◆ EXERCISE REQUIREMENTS: Only one portion of the data is to be written out: from the line bearing "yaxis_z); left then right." through the line bearing "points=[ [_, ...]". Write it exactly as it appears.
Segment Open
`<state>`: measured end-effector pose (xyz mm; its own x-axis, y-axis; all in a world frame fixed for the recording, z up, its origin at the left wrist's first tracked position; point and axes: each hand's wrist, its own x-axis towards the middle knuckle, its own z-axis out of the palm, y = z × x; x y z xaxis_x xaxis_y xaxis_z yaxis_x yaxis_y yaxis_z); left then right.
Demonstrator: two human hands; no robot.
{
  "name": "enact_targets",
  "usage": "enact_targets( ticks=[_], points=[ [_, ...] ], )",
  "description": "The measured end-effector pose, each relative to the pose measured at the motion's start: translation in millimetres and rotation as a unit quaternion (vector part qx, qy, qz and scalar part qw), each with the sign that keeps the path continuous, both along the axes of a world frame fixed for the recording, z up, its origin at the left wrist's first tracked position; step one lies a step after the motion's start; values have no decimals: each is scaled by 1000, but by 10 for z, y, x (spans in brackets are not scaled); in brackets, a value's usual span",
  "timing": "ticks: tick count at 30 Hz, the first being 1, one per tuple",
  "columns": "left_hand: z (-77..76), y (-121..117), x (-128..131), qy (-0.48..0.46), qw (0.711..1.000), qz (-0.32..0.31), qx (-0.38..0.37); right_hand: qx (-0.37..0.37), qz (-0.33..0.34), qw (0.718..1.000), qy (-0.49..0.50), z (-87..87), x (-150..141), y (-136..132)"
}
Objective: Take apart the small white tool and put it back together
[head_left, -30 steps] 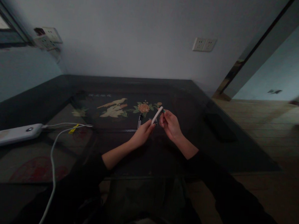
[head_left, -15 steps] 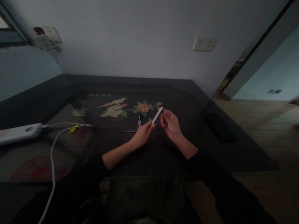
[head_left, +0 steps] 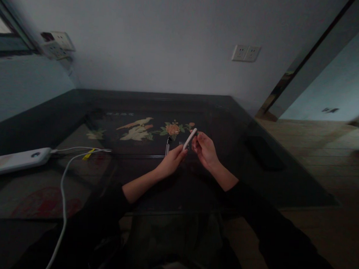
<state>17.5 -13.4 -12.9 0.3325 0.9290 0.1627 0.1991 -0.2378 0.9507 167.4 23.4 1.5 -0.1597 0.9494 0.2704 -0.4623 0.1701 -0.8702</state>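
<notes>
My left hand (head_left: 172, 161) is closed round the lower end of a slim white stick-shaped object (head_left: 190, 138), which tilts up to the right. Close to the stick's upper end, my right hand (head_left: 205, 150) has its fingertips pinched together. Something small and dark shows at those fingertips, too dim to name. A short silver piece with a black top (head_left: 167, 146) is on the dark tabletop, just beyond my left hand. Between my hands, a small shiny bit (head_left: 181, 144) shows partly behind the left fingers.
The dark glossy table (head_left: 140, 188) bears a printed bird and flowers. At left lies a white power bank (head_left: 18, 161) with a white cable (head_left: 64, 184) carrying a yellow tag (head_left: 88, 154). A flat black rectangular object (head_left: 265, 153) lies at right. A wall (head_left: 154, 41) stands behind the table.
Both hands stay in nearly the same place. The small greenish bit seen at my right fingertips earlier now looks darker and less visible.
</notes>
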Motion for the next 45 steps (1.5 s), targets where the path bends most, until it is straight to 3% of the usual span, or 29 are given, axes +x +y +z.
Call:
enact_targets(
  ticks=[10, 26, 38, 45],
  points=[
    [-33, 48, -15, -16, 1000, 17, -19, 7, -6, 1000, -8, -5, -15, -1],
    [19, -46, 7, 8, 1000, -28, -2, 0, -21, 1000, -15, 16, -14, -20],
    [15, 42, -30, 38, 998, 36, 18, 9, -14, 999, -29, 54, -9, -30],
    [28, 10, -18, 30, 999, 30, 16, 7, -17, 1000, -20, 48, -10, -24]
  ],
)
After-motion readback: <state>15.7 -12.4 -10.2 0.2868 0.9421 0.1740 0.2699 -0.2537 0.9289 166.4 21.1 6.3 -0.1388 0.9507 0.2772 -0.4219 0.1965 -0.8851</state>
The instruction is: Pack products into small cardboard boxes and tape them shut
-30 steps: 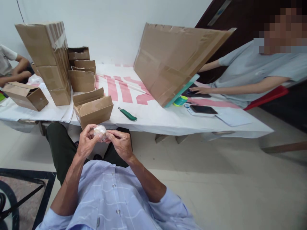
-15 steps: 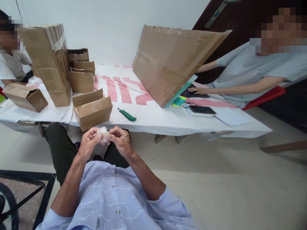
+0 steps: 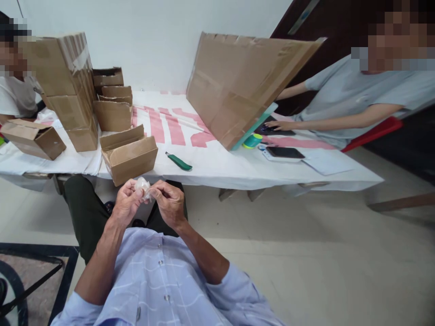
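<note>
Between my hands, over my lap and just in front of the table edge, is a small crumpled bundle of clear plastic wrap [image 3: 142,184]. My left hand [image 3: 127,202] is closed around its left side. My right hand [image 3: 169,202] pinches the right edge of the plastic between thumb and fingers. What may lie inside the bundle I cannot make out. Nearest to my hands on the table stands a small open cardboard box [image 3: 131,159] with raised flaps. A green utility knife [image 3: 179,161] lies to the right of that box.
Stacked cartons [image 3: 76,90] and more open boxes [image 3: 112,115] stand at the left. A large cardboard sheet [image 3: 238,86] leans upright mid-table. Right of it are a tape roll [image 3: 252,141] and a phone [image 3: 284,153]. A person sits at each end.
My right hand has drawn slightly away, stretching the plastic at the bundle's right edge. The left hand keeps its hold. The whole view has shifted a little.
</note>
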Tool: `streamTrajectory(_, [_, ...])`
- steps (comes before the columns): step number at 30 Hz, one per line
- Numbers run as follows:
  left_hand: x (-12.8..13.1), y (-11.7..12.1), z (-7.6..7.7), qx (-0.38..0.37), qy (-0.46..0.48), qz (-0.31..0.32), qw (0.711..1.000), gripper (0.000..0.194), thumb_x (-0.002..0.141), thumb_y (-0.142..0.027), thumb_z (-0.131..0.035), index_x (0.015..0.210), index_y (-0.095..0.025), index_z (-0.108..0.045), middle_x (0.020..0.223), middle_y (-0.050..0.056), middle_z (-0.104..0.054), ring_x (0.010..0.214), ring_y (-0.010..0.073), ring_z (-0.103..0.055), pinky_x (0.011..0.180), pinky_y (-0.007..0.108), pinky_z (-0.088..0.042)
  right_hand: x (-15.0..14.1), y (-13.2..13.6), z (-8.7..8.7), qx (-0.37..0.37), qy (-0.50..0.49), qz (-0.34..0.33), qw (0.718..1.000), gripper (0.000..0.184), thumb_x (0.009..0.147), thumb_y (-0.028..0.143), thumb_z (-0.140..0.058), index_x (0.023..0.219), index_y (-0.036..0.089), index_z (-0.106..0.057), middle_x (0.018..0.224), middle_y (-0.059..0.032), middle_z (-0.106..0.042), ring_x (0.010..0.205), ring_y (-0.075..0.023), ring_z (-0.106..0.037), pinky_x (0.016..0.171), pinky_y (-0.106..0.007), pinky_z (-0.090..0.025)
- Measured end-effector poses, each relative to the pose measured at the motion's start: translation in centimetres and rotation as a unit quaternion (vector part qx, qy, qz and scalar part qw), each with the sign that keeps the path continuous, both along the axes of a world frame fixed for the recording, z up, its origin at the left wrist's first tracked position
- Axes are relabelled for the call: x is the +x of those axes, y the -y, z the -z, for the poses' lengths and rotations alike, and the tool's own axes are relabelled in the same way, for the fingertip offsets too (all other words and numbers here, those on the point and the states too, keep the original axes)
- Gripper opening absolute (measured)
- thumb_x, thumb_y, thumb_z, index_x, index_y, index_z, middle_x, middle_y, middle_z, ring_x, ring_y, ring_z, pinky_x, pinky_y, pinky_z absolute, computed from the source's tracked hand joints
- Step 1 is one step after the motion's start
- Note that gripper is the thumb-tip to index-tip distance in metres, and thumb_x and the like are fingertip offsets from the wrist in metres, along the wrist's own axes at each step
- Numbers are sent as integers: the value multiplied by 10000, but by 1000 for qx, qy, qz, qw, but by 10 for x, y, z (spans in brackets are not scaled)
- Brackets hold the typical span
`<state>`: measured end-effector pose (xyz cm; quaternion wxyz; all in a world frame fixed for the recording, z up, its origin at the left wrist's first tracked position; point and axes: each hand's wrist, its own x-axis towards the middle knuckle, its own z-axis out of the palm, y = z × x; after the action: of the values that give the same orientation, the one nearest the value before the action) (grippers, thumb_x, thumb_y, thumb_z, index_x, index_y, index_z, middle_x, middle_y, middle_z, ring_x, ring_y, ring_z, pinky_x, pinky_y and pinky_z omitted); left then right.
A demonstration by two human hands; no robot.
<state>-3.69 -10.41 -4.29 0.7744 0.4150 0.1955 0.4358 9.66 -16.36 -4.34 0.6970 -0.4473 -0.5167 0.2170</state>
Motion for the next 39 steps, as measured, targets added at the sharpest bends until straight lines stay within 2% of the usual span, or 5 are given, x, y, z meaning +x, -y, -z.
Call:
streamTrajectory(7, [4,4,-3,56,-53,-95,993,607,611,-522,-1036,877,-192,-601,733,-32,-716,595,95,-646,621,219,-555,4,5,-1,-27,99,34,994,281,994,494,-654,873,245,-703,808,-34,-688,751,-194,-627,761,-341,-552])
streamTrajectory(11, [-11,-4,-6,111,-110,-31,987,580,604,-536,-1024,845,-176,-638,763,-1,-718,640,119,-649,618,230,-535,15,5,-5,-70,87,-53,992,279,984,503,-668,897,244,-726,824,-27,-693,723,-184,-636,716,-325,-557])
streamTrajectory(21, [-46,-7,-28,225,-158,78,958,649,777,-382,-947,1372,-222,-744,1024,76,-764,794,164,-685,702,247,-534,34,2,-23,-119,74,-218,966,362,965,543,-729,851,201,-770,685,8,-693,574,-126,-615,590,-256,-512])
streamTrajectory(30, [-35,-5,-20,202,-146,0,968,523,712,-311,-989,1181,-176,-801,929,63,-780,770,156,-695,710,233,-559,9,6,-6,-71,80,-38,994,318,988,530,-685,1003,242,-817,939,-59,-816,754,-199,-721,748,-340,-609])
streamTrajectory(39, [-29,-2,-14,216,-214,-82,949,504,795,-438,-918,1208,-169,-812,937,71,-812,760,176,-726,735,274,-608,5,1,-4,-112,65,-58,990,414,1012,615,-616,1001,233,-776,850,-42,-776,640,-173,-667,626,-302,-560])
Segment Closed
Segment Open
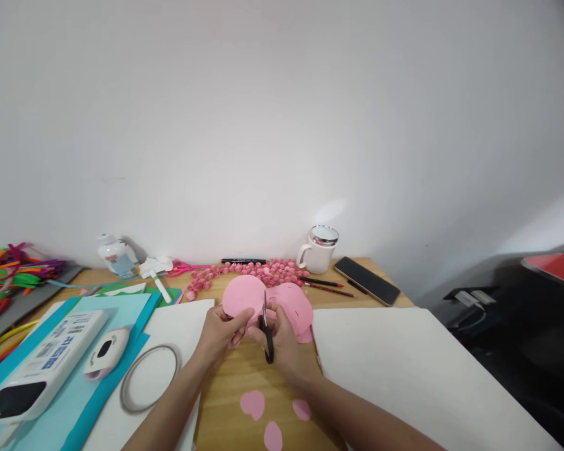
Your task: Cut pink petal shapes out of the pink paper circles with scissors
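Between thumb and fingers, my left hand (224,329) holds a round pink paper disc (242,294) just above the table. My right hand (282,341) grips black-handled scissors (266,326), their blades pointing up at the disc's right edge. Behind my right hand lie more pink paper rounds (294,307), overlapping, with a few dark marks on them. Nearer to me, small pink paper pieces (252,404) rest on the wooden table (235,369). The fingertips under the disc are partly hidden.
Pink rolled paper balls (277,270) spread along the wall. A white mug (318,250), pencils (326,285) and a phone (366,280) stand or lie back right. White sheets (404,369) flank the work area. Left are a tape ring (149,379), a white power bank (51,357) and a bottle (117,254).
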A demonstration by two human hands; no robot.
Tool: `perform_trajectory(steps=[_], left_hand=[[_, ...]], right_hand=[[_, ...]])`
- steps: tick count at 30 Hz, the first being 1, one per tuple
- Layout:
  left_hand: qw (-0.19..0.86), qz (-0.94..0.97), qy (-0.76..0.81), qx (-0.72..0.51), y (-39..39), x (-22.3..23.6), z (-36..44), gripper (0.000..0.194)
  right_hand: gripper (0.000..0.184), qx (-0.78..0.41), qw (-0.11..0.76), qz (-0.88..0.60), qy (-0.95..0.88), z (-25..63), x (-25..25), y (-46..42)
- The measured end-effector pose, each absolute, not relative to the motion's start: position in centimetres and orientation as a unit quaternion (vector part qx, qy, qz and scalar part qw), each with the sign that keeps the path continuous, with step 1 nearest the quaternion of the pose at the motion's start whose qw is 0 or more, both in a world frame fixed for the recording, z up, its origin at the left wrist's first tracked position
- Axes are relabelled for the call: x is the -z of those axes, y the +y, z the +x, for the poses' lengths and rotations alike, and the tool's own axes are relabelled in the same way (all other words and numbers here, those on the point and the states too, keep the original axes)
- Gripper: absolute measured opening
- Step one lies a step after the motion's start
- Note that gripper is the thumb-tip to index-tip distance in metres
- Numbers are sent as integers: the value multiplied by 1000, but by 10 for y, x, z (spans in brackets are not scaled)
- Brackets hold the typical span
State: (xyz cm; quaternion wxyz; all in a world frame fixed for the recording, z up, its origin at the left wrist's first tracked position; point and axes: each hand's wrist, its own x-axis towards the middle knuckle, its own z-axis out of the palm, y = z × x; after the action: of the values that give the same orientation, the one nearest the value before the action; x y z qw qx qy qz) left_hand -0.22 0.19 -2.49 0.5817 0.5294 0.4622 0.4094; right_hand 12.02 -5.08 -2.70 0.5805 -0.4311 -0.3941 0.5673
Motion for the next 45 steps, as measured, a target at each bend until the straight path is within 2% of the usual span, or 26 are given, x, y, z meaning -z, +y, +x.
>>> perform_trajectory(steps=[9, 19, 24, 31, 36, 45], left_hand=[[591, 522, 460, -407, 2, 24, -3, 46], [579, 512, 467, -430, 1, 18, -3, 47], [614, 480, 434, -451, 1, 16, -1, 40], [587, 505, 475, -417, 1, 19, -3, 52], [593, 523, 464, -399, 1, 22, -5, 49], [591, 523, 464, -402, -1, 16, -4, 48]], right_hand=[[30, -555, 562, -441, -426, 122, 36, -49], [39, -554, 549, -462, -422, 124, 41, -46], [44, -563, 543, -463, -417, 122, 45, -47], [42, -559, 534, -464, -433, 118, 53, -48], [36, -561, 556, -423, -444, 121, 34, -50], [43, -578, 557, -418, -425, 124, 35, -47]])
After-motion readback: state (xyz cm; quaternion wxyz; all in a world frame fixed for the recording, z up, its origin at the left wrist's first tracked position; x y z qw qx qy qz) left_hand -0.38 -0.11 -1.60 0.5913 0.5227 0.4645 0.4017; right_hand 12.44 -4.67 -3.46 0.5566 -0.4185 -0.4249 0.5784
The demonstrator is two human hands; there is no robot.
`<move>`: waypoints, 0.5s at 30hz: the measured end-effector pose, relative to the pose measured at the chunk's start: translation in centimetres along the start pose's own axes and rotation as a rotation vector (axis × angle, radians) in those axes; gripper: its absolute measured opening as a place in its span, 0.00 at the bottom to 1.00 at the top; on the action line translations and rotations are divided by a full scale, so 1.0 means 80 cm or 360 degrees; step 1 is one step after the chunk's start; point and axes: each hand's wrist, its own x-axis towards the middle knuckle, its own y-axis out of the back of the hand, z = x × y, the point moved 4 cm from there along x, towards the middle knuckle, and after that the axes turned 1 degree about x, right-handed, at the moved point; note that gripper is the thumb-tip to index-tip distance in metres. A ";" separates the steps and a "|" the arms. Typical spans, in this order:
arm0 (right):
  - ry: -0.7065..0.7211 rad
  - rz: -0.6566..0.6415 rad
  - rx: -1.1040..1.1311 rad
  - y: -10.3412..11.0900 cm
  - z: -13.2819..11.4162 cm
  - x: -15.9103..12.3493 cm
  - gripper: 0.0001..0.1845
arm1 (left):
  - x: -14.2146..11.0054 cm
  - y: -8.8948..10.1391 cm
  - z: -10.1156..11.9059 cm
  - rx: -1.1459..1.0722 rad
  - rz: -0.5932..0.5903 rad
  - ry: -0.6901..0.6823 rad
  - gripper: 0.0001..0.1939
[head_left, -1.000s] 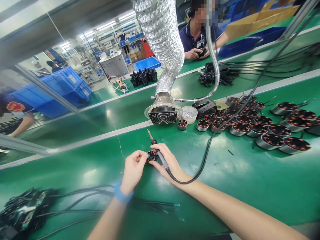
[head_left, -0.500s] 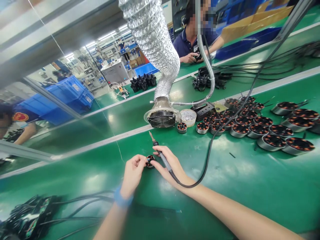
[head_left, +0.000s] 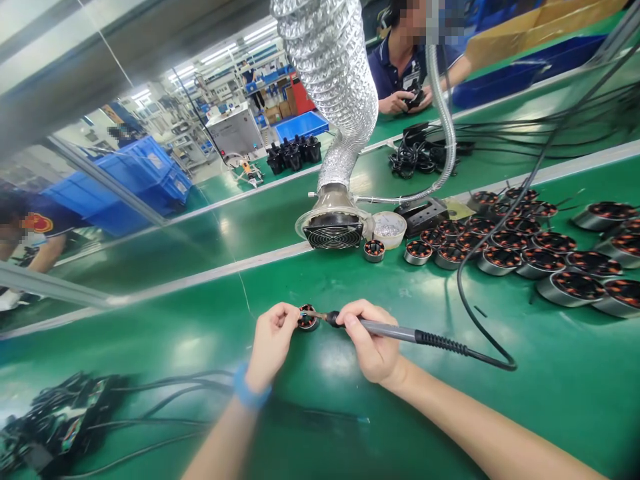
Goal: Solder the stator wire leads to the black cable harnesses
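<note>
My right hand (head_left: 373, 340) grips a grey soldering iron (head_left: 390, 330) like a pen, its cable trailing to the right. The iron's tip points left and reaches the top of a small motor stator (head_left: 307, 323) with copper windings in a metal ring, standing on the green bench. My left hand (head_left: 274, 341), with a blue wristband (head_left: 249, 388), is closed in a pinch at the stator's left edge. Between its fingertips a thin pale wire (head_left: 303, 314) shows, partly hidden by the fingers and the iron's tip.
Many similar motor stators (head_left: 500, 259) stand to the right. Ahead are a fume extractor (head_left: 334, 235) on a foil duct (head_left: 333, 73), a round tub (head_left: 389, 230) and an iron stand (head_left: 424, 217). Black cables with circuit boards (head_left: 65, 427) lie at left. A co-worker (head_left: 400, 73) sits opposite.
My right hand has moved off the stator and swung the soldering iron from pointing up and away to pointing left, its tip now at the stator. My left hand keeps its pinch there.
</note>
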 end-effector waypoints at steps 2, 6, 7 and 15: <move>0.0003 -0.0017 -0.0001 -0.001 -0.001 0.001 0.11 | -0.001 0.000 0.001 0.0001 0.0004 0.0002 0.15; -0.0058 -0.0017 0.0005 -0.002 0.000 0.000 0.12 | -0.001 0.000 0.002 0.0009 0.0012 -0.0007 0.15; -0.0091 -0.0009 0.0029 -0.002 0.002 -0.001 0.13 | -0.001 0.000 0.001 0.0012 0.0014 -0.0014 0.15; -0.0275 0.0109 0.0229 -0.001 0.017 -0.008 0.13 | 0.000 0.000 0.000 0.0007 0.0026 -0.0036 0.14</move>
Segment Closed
◆ SOLUTION TO THIS PROBLEM:
`<state>`: measured end-effector pose (xyz mm; its own x-axis, y-axis; all in a world frame fixed for the recording, z up, its origin at the left wrist's first tracked position; point and axes: each hand's wrist, its own x-axis towards the middle knuckle, its own z-axis out of the palm, y = z × x; x y z xaxis_x xaxis_y xaxis_z yaxis_x yaxis_y yaxis_z); left then right.
Demonstrator: two human hands; no robot.
{
  "name": "enact_targets",
  "usage": "enact_targets( ticks=[_], points=[ [_, ...] ], )",

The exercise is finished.